We have dashboards and notifications, but they are of limited use now. We have some diagnostics tools (like collecting thread dumps for stalled tasks automatically) but they are also limited in scope. Not all crucial information (e.g. staleness flag) is available to external clients by REST. Do we have thresholds for success/failure operations?

MID-6345, MID-6412, MID-6152, MID-5348, …​

Performance

Sub-area Goal Rationale Current status Issue

Cluster utilization

MidPoint should utilize multiple nodes effectively. The load should be evenly distributed, taking into account user requirements (where appropriate). Node addition and removal should be dynamically taken into account.

This is a basic requirement for scalability.

There is some missing functionality and issues with existing features. Dynamic clusters are not supported at all. As the issues are concerned, for example, when a cluster is restarted, all tasks try to execute on the first node that goes live.

MID-6421, MID-6116, …​

Error recovery

The recovery from errors should be efficient, both from the point of user’s time (partially covered by Visibility:Errors) but also from the point of processing time.

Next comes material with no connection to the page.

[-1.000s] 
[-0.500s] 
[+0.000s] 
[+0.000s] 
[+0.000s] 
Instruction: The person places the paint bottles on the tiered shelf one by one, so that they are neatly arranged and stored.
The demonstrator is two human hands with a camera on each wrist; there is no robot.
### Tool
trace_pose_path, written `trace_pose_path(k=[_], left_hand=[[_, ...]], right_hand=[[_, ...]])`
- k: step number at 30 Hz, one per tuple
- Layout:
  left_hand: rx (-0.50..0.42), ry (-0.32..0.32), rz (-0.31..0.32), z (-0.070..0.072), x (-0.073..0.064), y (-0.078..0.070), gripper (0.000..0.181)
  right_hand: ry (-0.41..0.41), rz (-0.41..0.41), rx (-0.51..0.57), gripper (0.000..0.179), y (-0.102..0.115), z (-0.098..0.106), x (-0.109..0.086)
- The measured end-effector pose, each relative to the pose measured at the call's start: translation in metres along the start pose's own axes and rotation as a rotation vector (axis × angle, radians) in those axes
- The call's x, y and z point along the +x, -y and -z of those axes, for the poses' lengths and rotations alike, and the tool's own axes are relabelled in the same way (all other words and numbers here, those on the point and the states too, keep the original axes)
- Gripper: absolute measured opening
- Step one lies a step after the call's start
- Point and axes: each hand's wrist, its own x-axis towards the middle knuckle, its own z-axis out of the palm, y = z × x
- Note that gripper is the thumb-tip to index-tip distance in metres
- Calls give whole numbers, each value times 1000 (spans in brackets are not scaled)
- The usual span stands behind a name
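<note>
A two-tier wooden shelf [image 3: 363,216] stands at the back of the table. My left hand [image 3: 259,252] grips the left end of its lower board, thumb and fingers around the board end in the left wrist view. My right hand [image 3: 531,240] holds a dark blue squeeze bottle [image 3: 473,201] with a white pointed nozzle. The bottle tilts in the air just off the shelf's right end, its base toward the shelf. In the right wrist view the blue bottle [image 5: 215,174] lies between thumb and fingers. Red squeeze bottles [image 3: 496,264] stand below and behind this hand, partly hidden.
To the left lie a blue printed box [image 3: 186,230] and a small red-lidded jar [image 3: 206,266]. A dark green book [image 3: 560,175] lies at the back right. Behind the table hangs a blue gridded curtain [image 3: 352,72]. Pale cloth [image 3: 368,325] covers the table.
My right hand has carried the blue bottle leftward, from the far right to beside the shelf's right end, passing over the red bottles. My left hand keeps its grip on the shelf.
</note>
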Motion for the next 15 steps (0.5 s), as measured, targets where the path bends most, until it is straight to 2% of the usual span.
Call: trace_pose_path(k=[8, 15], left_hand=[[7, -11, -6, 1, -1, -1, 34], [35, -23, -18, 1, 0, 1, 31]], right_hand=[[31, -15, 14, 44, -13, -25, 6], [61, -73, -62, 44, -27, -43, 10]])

The system should be able to get into consistent state (cf. eventual consistency) even when having millions or tens of millions objects in total.

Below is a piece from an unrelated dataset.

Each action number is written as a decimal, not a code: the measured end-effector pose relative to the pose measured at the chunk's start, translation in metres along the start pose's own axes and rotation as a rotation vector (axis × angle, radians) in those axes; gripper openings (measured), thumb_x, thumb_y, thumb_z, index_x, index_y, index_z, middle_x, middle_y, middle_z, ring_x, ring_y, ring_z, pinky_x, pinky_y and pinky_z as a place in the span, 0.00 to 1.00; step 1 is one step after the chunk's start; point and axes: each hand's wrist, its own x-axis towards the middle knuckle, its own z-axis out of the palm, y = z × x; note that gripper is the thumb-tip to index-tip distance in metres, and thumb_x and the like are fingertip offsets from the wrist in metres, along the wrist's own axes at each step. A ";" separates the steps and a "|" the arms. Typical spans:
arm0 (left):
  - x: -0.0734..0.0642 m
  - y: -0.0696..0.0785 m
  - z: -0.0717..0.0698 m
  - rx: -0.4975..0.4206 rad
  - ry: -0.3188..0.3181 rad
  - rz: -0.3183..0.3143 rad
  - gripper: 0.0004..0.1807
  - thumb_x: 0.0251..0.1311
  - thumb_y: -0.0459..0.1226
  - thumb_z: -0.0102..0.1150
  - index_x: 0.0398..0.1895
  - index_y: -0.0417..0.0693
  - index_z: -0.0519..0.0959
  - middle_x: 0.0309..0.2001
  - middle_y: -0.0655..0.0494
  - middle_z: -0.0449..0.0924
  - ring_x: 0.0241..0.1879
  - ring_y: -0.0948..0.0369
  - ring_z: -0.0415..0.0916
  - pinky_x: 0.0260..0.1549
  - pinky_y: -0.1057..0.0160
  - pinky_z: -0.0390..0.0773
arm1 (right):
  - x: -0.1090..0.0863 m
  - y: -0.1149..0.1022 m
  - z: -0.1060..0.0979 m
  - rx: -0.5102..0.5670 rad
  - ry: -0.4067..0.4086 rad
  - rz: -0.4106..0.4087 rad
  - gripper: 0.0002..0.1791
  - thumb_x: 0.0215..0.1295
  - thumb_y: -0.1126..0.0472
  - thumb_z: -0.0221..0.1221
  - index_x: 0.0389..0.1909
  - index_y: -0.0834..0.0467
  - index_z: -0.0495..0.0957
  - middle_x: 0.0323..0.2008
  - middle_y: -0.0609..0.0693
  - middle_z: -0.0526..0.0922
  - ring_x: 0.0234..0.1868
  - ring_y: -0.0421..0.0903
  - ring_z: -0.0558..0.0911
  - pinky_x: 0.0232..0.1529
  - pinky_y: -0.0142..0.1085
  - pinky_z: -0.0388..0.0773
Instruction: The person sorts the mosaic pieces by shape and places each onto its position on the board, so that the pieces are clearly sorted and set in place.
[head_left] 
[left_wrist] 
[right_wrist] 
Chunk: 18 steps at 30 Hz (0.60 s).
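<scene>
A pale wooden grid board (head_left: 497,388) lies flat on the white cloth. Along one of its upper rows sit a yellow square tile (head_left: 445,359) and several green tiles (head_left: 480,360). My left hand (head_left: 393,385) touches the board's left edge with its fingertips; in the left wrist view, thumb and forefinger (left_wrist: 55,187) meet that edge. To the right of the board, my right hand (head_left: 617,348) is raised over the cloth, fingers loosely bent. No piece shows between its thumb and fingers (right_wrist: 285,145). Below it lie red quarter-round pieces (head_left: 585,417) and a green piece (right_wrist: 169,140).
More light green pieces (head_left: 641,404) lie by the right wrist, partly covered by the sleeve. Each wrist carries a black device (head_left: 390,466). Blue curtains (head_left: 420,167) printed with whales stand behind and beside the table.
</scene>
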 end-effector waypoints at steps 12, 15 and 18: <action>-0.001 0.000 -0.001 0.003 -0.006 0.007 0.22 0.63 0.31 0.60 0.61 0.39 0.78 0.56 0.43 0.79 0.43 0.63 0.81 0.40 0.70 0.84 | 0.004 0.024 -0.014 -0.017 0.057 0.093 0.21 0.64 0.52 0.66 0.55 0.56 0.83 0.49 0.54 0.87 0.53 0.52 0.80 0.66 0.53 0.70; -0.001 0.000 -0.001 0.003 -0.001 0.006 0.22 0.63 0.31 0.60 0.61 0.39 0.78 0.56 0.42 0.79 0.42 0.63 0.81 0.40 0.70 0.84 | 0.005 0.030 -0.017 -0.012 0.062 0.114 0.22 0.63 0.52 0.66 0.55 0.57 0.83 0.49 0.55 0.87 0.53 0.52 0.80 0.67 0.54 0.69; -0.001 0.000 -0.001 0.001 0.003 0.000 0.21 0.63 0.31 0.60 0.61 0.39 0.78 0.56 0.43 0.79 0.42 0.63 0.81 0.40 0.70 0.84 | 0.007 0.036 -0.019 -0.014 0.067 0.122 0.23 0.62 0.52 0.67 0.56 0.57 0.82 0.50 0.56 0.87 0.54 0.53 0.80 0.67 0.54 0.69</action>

We do have consistency mechanism for handling failures during outbound provisioning. It allows us to efficiently resolve (typically by retrying) failures that have occurred there. But we need a similar mechanism for inbound processing, i.e. synchronization: either live sync, import, or reconciliation. So a few failed records should be able to be fixed without the need of manual intervention or massive reconciliation effort. (An experimental work has been done in this area.)

MID-6417, MID-4557, …​

Overhead reduction

Bucket management should be efficient and reliable. Overhead incurred should be low.

Performance increase.

But an indirect effect is that bucket configuration will be less fragile and more forgiving, improving ease of use and lowering entry barrier.

The bucket management works but requires elaborate tuning to be efficient enough. It does not always work reliably.

MID-6468, MID-5041, MID-6367, …​

Notes:

  • Overhead reduction: Direct support from repository (using custom tables) should help.

Other / unrelated

Issue Name Comments

MID-4094

Preview changes for import/recon

MID-4073

Cleanup task (part 2)

Old errors, operation execution info, lingering tasks. General system housekeeping.

MID-3940

Bulk actions: searchIterative and delete

The old "search iteratively vs. delete" problem.